É a primeira vez que a avaliação negativa supera a positiva, considerando as pesquisas anteriores da empresa desde o início do governo.

Foram entrevistados nesta rodada 4.500 eleitores com 16 anos ou mais, entre quinta-feira (23) e domingo (26). A margem de erro é de um ponto percentual, para mais ou para menos, dentro do nível de confiança de 95%.

Em dezembro, na pesquisa anterior, 33% avaliaram o governo positivamente, ante 31% que opinaram negativamente e 34% que o consideravam regular. Outros 2% não souberam ou não quiseram responder.

No pico de insatisfação até então, a avaliação negativa havia atingido 34%, em fevereiro de 2024 —a pesquisa na época tinha margem de erro de 2,2 pontos percentuais, para mais ou para menos.

O aumento da rejeição retratado no levantamento deste mês ocorre na esteira da crise do Pix, que obrigou a gestão Lula a preparar uma contraofensiva de olho na popularidade.

Para 66% dos entrevistados, o governo mais errou do que acertou diante da crise, frente a 19% que avaliam que mais acertou. Quando questionados sobre qual a notícia mais negativa que ouviram a respeito da gestão Lula, 11% citaram espontaneamente o Pix.

Para 53% dos eleitores, a comunicação do governo é negativa, diante de 18% que a consideram positiva e outros 23% que a avaliam como regular.

A popularidade da gestão derreteu especialmente no Nordeste (onde a avaliação positiva recuou de 48% para 37%); entre as mulheres (avaliação negativa subiu de 27% para 36%); entre os que completaram o ensino médio (avaliação negativa passou de 33% para 43%) e entre os que ganham de dois a cinco salários mínimos (avaliação negativa foi de 32% para 41%).

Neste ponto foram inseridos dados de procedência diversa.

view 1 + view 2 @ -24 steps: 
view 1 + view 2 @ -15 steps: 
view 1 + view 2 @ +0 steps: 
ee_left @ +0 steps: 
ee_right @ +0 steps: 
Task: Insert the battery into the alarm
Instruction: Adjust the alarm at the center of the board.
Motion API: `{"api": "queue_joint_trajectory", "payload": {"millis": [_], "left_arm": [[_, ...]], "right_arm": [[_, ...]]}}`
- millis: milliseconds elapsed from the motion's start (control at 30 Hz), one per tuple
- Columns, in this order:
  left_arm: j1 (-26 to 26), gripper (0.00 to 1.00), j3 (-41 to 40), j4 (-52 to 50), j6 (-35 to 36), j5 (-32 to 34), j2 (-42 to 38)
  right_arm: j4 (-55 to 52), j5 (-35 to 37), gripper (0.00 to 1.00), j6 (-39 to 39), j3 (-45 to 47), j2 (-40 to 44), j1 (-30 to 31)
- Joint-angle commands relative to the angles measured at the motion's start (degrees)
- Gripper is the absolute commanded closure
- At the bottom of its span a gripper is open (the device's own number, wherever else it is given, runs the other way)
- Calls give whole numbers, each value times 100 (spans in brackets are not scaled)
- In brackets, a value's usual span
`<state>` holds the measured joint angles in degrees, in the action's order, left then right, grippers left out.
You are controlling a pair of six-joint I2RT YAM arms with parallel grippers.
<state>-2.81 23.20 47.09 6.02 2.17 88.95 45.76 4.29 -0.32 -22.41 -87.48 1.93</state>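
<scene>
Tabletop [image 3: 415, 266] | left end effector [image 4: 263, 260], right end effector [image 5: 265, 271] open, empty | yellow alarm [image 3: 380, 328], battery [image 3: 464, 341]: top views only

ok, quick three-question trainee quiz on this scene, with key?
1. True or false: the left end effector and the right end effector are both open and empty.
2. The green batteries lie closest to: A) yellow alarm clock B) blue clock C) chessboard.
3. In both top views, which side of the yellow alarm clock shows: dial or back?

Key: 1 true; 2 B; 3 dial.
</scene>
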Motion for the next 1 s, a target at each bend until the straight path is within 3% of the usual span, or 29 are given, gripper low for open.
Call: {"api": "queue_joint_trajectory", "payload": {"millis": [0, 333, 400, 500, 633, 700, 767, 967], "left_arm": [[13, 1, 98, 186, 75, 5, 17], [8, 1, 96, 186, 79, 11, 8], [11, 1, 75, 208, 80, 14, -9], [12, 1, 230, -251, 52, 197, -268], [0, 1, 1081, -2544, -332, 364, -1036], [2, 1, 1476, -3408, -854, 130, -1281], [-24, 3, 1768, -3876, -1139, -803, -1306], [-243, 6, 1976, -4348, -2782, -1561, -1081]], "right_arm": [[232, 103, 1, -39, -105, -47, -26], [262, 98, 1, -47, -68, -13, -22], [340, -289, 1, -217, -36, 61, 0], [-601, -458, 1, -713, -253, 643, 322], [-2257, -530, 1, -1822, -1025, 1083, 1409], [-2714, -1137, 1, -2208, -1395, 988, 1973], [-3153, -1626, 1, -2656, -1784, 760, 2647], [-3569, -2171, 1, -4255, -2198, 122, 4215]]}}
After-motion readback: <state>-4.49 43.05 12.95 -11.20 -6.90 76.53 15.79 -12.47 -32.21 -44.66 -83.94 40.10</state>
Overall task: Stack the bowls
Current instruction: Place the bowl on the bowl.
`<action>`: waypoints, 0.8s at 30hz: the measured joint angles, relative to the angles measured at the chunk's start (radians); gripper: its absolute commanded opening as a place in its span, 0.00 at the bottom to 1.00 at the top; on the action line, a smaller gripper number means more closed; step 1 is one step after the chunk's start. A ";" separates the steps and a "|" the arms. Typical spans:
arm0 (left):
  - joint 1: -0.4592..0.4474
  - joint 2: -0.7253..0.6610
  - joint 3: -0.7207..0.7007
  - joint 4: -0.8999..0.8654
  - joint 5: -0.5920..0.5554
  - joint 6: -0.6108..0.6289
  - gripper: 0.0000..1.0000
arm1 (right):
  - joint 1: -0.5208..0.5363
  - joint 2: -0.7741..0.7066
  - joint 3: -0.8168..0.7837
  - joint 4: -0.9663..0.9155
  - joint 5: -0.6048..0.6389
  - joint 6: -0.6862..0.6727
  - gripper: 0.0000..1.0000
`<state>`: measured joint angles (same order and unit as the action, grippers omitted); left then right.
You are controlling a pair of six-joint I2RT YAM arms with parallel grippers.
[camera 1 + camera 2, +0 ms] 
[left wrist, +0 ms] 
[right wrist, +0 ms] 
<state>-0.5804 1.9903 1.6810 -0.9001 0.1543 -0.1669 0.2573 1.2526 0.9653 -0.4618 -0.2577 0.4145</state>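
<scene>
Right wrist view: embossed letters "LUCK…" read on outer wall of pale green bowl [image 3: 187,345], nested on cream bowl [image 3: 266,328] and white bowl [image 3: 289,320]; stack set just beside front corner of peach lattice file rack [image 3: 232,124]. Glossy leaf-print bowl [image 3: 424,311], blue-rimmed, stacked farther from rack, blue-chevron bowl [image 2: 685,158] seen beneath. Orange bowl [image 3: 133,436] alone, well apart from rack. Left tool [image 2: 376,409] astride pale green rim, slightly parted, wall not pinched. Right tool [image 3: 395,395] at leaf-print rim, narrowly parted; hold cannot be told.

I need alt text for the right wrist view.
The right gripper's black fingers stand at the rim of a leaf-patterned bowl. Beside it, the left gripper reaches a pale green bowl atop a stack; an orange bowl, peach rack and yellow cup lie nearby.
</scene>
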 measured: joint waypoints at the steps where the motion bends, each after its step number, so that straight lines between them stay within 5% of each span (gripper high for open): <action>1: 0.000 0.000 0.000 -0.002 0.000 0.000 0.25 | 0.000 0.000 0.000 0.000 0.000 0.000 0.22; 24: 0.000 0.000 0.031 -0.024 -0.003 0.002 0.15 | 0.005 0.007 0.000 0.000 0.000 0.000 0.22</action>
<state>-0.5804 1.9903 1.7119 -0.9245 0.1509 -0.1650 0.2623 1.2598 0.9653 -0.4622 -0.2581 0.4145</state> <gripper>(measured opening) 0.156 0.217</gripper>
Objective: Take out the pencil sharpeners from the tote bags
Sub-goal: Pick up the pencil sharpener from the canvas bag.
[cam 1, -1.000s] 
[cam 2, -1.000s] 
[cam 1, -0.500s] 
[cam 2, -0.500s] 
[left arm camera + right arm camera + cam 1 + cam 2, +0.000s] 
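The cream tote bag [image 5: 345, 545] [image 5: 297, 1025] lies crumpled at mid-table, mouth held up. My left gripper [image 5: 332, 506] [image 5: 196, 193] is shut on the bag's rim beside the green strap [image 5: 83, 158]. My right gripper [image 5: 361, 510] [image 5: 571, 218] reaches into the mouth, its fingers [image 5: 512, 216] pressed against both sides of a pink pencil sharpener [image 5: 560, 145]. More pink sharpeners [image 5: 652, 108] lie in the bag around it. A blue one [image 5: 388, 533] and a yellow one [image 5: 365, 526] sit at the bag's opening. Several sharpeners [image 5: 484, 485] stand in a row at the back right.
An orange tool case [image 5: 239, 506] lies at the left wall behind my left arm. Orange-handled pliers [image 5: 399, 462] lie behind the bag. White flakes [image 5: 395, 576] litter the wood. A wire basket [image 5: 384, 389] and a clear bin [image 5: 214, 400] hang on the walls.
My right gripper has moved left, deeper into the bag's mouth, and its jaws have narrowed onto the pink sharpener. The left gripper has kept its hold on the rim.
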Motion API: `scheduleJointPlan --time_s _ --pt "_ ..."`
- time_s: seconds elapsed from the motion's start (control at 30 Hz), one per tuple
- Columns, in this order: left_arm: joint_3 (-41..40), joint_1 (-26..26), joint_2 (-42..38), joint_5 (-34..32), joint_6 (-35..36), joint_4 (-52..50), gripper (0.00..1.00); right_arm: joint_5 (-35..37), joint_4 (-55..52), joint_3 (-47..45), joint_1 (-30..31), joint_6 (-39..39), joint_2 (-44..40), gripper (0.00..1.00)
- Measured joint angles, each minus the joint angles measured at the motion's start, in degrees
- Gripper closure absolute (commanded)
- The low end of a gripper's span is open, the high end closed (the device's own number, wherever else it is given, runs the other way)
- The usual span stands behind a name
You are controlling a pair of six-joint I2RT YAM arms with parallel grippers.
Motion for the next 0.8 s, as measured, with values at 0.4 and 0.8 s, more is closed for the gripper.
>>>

A empresa de pesquisa e consultoria também perguntou aos eleitores a opinião em relação ao trabalho do presidente —47% afirmaram aprová-lo, contra 49% que disseram desaprová-lo e 4% que não souberam ou não quiseram responder.

Nesse quesito também houve queda na popularidade em relação ao levantamento de dezembro, quando 52% afirmaram aprovar o trabalho de Lula, frente a 47% que o desaprovavam.

Para 50% dos entrevistados, o país está na direção errada (eram 46% em dezembro), contra 39% que dizem que o Brasil está na direção certa (eram 43% na pesquisa anterior).

A violência e as questões sociais foram apontados como os dois principais problemas do governo, escolhidos por 26% e 23% dos entrevistados, respectivamente. Em dezembro, os mesmos temas foram citados por 20% e 18% dos eleitores.

Em relação ao levantamento anterior, também aumentou de 78% para 83% a porcentagem de entrevistados que identificaram aumento nos preços do mercado no último mês. Em outubro, eram 65%.

A avaliação sobre a economia permanece negativa: 39% afirmam que a situação piorou nos últimos 12 meses. Já a avaliação positiva vem caindo desde outubro, quando 33% diziam que a economia havia melhorado, frente a 25% de agora.

O levantamento da Quaest é financiado pela corretora de investimentos digital Genial Investimentos, controlada pelo banco Genial.